* PROBLEM STATEMENT *
Write out only the opening lines of the entries, through the line with "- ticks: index".
═════ INFORMATION GIVEN ═════
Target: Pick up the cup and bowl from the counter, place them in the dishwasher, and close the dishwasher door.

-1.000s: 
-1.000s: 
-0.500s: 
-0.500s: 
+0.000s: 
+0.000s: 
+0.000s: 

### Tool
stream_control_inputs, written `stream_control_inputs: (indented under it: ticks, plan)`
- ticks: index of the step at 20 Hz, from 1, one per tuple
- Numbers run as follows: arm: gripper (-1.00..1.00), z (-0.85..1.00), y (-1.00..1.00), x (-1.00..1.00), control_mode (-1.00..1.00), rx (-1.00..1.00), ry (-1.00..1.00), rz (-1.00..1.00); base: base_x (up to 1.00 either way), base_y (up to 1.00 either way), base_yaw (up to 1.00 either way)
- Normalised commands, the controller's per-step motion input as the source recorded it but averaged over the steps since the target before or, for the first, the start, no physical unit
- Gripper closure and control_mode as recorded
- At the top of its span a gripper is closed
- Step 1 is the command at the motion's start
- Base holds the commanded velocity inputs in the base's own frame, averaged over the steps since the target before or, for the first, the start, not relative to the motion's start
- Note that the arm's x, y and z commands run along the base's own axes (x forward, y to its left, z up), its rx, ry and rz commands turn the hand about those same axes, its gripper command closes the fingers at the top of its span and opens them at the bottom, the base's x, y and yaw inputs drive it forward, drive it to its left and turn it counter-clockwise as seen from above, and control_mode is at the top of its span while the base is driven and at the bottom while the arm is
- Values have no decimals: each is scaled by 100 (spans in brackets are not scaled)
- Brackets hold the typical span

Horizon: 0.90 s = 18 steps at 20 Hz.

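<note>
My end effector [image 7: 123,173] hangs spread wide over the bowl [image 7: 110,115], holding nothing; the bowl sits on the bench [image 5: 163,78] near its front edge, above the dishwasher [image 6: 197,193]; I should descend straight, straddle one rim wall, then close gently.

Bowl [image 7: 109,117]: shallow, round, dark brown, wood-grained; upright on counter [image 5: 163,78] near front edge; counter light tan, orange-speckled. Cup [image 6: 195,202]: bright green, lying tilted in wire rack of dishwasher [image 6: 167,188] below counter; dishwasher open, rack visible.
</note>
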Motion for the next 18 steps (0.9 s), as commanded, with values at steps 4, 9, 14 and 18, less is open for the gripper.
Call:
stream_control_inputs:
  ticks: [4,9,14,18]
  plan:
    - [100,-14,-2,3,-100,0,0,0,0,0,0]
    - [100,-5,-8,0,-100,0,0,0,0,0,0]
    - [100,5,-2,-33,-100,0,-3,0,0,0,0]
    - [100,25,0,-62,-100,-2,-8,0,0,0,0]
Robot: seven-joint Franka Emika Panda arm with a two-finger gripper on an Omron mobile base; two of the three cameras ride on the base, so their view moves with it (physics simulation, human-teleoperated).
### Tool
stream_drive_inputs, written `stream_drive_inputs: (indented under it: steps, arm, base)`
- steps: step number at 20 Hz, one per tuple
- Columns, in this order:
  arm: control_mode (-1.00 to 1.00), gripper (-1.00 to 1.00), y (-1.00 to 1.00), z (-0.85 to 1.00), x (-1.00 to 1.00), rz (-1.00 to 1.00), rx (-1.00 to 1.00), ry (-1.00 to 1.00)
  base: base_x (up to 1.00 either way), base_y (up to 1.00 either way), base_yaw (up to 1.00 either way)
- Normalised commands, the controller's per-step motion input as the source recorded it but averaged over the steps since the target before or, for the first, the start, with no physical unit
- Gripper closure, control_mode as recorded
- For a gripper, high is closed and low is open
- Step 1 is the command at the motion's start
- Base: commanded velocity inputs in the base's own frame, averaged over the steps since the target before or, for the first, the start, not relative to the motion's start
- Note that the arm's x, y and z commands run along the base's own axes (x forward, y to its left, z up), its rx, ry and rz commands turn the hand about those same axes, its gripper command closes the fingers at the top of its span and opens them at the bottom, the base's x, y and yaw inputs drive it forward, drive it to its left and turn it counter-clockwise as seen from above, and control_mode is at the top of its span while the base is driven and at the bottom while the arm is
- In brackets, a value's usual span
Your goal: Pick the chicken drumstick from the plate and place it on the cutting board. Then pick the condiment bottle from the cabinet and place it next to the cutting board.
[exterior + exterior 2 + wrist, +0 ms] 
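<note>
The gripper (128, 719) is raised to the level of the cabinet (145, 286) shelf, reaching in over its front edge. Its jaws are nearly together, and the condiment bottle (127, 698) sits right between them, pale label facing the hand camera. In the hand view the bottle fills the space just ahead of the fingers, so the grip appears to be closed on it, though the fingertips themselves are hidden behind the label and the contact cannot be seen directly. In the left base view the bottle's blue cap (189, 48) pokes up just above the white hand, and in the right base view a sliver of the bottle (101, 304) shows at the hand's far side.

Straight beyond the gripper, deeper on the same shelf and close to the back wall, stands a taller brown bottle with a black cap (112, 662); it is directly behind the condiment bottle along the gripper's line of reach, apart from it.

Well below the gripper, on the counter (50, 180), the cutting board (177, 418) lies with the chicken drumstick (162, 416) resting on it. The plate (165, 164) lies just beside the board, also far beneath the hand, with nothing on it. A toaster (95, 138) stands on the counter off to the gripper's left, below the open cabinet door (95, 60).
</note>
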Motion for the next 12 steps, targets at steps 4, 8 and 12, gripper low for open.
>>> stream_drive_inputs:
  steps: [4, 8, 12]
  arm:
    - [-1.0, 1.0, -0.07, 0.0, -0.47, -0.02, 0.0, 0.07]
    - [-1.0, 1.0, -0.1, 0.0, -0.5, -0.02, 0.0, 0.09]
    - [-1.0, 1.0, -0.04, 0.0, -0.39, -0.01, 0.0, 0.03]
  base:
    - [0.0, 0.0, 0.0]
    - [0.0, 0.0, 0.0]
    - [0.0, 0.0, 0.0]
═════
* RESULT OF THIS TASK *
Target: Pick up the cup and bowl from the counter, place them in the dishwasher, and close the dishwasher door.

-1.000s: 
-1.000s: 
-0.500s: 
-0.500s: 
+0.000s: 
+0.000s: 
+0.000s: 

### Tool
stream_control_inputs, written `stream_control_inputs: (indented under it: ticks, plan)`
- ticks: index of the step at 20 Hz, from 1, one per tuple

There is nothing more to this answer.